We veterans, along with coaches such as Mike Aldrete and Jay Bell, had great baseball conversations while on flights, in the clubhouse, and in the weight room. That’s not unusual on Major League teams. What made this team unique in my experience, was how often these conversations evolved into mentoring sessions for our rookies. There was such a range of experience between us that it was almost as if the veterans were serving as both players and coaches. It seemed to me as if only yesterday I was learning in Toronto from veterans Paul Molitor, John Olerud, Roberto Alomar, Ed Sp
rague, Joe Carter, and Pat Hentgen, and here I was now teaching a new generation.

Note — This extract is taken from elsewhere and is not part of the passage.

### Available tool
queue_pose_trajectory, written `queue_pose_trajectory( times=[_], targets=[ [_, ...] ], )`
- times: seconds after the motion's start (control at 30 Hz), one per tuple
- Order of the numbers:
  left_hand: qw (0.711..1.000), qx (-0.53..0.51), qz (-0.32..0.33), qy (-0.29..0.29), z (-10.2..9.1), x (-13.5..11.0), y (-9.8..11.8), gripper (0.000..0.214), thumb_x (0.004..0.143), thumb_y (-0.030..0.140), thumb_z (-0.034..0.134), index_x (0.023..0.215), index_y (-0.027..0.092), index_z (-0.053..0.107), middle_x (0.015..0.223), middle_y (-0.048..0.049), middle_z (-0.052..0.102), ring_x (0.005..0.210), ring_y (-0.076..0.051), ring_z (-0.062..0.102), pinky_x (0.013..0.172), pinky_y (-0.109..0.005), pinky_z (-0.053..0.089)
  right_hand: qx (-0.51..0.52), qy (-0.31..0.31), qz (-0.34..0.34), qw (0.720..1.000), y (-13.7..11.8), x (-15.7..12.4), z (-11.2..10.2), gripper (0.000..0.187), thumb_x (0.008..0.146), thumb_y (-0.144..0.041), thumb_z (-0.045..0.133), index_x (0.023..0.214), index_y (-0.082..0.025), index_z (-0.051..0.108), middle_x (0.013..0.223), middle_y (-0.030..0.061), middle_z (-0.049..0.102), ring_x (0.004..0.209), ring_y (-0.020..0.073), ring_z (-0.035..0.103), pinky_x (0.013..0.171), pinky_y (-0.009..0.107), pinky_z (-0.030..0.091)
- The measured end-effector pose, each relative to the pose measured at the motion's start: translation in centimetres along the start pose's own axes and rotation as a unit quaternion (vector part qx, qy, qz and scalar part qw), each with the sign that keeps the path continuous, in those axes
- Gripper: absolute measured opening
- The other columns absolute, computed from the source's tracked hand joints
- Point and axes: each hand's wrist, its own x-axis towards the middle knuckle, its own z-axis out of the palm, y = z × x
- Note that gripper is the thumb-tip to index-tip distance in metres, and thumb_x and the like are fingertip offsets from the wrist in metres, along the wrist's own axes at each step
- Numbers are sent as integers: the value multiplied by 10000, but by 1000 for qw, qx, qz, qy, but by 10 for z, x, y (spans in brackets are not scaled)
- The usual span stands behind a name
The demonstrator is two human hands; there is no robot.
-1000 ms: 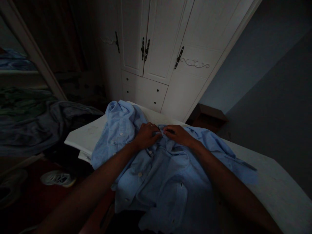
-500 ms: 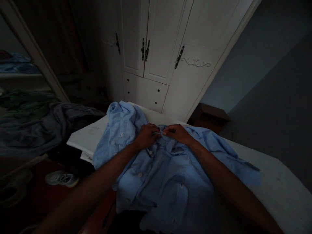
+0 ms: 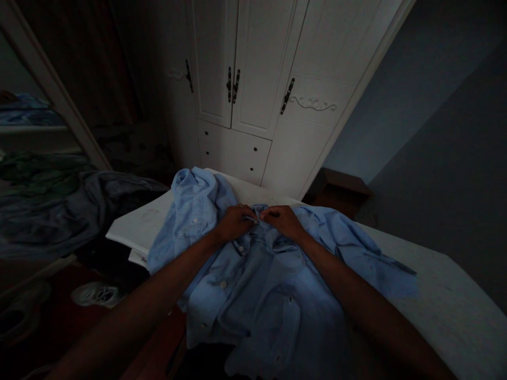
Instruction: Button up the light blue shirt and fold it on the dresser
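Observation:
A light blue button-up shirt (image 3: 312, 301) lies spread over a white tabletop (image 3: 443, 290), its lower part hanging over the near edge. At its collar, my left hand (image 3: 236, 221) is closed with the fingertips pinching the cloth. Just to the right, my right hand (image 3: 283, 219) pinches the collar too, the fingertips of both hands almost meeting. Pale buttons show along the open front, one of them (image 3: 223, 284) below my left hand. One sleeve is bunched at the left, the other stretches out to the right. The small detail between my fingertips is too dark to make out.
A white wardrobe (image 3: 261, 68) with dark handles stands behind the table. Grey cloth (image 3: 99, 206) and green cloth (image 3: 43, 174) lie at the left beside a mirror. A shoe (image 3: 97, 294) rests on the red floor. A brown wooden box-like piece (image 3: 340, 187) is at the back right.
Both hands stay at the collar with only small finger movements, and the fingertips are slightly farther apart. The whole view has shifted a little.

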Motion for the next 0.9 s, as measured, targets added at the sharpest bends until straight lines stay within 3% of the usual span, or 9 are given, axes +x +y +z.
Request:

Still, as much as I enjoyed my role as mentor to the younger players and colleague to the other veterans, my favorite part of my day at the office remained my time at the tee. There, I still honed my swing and found peace and stillness. I didn’t hit with the incessant drive that had frayed my shoulder. Instead, I took half as many swings, then spent the remaining time either joking around with the guys or sharing some of my experiences with the next generation. I approached the game with the same appreciative and playful mentality that I felt when I sprayed little Presley with the hose as she laughed and ran around the yard. My life had never been richer. The city of Phoenix, named for a mythological bird that rose to a new life from the ashes of what came before, proved to be just the right setting for me, just the right place for a kind of rebirth.

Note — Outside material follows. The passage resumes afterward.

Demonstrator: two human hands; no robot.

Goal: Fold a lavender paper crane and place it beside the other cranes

Fourteen months later, in August 2006, I found myself sitting in the passenger seat while my new teammate and old friend, Carlos Delgado, drove us through the afternoon traffic on the crowded streets of Manhattan. Just two days before I’d been a member of the Diamondbacks, and now I was the newest player on the New York Mets, the best team in the National League. When the D-Backs’ new owner Jeff Moorad (formerly my agent) asked me if I’d waive my partial no-trade clause to move east, I agreed. With the D-Backs out of contention, there was little point in keeping veterans around, better to get the young guys up and give them experience. Meantime, contenders always want another reliable bat for the stretch drive. And so here I was, sitting in the car next to my big brother, Carlos, with whom I’d spent the first eight years of my career, first in A-Ball in Dunedin, Florida, then Double-A in Knoxville, then Triple-A in Syracuse, then the majors in Toronto, and finally even barnstorming in Japan. And now, in New York, I’d be finishing my career with him.